She lost 1-0 to Belgium because football imitates life and life is unfair.

This made gaudy Belgium and her golden generation look aging for a possible reason why gaudy Belgium and her golden generation might be aging. The presence of a new opponent full of hardened fighters has made Belgium look like they’ve been living in the smoke of quarter-final and semi-final performances at the last two World Cups. At times it seemed to creak a little on the cool, clear night, even if 40,432 in the Ahmed bin Ali stadium might drown out the sound. Manchester City star Belgian playmaker Kevin De Bruyne, 31, said with a sullen tone after: “No, I don’t think I played a great game. No, I don’t know why I have the (Man of the Match) trophy.”

He said that his team left the field too spacious, as manager Roberto Martínez said, “We made the field too big.”

All this led to the technically defeated manager, John Herdman from Canada, getting together with his team, overflowing with passion, and saying: “You have shown that you can live here!” True what. Herdman later said, “I’m proud of the guys. The effort was unreal… And if we can be merciless in attack, then we will get something from these matches. This group is wide open. He jokingly recommended “four days of shooting” ahead.

The first question to Martinez, who has been Belgium manager since 2016, was whether it was really the worst big game of his entire Belgian career.

“Technically we were the worst game? Yes, he said.

“Was it the worst game ever? No,” he said, because victory eliminates that distinction.

To clarify, Belgium opened Group F with a win and came out on top in a group that also includes Croatia and Morocco, who drew 0-0 because they didn’t give up their know-how. “Winning when you don’t play very well is not accidental,” Martinez said. Belgium benefitted from Canada’s festival of daring claims adorned with misfires and then caught the only game it would eventually need.

It happened in the 43rd minute when Toby Alderweireld, a 33-year-old player in his 125th cap, sent a long and beautiful thing forward down the field, maybe 60 yards, and hit where it could be useful. There, Michy Batshuayi, the 29-year-old often referred to as the “batsman”, didn’t so much chase him down as he figured him out, rushed to the box and quickly took him at the start of the second jump with defenders Richie Larie and Kamal Miller. breathing on it and then quickly punching it into the right rear corner of the gate.

Injustice filled the air.

Canada, with its flamboyant 21-year-old phenom Alphonso Davis looking healed from a hamstring injury and powered by electricity, must have looked very different from what only 14,200 spectators saw on June 9, 1986 in Irapuato, Mexico. On that day, in their previous World Cup match, the Canadians ended their stay losing 2-0 to, yes, the Soviet Union, and they left that World Cup without a win or a goal.

They are still aiming for that first goal and you have to think they will get it here and they almost got it in single digit minutes.
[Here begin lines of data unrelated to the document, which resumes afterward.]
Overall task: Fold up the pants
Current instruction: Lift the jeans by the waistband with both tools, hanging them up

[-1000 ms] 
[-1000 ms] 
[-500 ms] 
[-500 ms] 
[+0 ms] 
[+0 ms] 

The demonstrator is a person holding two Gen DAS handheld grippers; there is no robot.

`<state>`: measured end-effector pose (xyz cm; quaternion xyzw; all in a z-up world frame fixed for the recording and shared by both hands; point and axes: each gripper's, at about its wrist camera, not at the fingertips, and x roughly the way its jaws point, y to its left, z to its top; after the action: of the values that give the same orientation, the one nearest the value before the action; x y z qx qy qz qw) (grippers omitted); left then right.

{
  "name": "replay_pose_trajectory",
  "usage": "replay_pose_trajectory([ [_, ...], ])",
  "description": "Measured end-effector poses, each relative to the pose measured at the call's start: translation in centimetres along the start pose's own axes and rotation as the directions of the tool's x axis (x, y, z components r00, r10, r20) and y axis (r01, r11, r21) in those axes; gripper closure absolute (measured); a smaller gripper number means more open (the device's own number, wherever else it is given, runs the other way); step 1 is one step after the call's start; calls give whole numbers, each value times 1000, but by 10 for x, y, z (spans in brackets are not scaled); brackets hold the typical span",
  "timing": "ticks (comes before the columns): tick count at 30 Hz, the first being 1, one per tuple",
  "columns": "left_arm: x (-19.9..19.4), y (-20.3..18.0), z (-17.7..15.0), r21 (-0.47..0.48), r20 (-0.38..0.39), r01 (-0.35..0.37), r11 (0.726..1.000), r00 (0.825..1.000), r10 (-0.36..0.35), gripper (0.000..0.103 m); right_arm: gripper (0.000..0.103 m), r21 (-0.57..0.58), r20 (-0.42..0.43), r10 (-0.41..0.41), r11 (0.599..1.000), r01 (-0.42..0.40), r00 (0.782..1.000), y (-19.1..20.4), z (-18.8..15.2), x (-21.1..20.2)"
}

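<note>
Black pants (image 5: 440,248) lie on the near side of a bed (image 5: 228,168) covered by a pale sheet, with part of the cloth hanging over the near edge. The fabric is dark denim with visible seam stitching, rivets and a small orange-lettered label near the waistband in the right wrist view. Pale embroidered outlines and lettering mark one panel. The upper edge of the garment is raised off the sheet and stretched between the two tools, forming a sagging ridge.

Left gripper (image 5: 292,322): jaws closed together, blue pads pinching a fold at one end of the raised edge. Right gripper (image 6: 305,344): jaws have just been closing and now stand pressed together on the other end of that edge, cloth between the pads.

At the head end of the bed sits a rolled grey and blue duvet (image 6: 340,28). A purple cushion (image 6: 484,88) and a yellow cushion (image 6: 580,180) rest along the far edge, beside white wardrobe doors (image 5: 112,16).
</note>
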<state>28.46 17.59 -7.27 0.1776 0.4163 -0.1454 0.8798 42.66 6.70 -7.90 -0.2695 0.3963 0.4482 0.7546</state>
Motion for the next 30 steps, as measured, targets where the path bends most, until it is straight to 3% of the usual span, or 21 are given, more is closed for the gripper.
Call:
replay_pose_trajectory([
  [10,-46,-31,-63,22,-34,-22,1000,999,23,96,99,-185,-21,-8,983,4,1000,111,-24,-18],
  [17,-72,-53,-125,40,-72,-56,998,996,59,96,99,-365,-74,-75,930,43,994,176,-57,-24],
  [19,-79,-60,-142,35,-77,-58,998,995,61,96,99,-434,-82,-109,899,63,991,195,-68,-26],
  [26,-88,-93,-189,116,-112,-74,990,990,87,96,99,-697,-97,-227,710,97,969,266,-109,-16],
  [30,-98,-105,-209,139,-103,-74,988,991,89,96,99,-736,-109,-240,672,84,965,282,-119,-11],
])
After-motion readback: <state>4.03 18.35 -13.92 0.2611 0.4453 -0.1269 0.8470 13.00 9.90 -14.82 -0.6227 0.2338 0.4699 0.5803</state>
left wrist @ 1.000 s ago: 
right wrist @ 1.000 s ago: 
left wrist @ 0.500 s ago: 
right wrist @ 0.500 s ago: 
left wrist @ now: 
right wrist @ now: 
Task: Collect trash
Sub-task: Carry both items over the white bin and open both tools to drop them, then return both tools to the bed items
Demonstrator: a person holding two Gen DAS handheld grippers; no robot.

That’s when Tajon Buchanan shot from the crowd in the box and the legendary 30-year-old goalkeeper Thibaut Courtois intercepted him, but a VAR view showed that it was served by the Belgian Yannick Carrasco, and suddenly Canada scored a penalty around the 9th minute. , even though it took the referee about half way to whistle.

Davis took it and moved it to the left just as Courtois lunged to the right to meet him, pushing him back into the box where Davis sort of hit him again but missed a sub-optimal chance. At the same time, Courtois jumped all busty, like some kind of pharaoh of the gate, and teammates surrounded him with admiration and gratitude.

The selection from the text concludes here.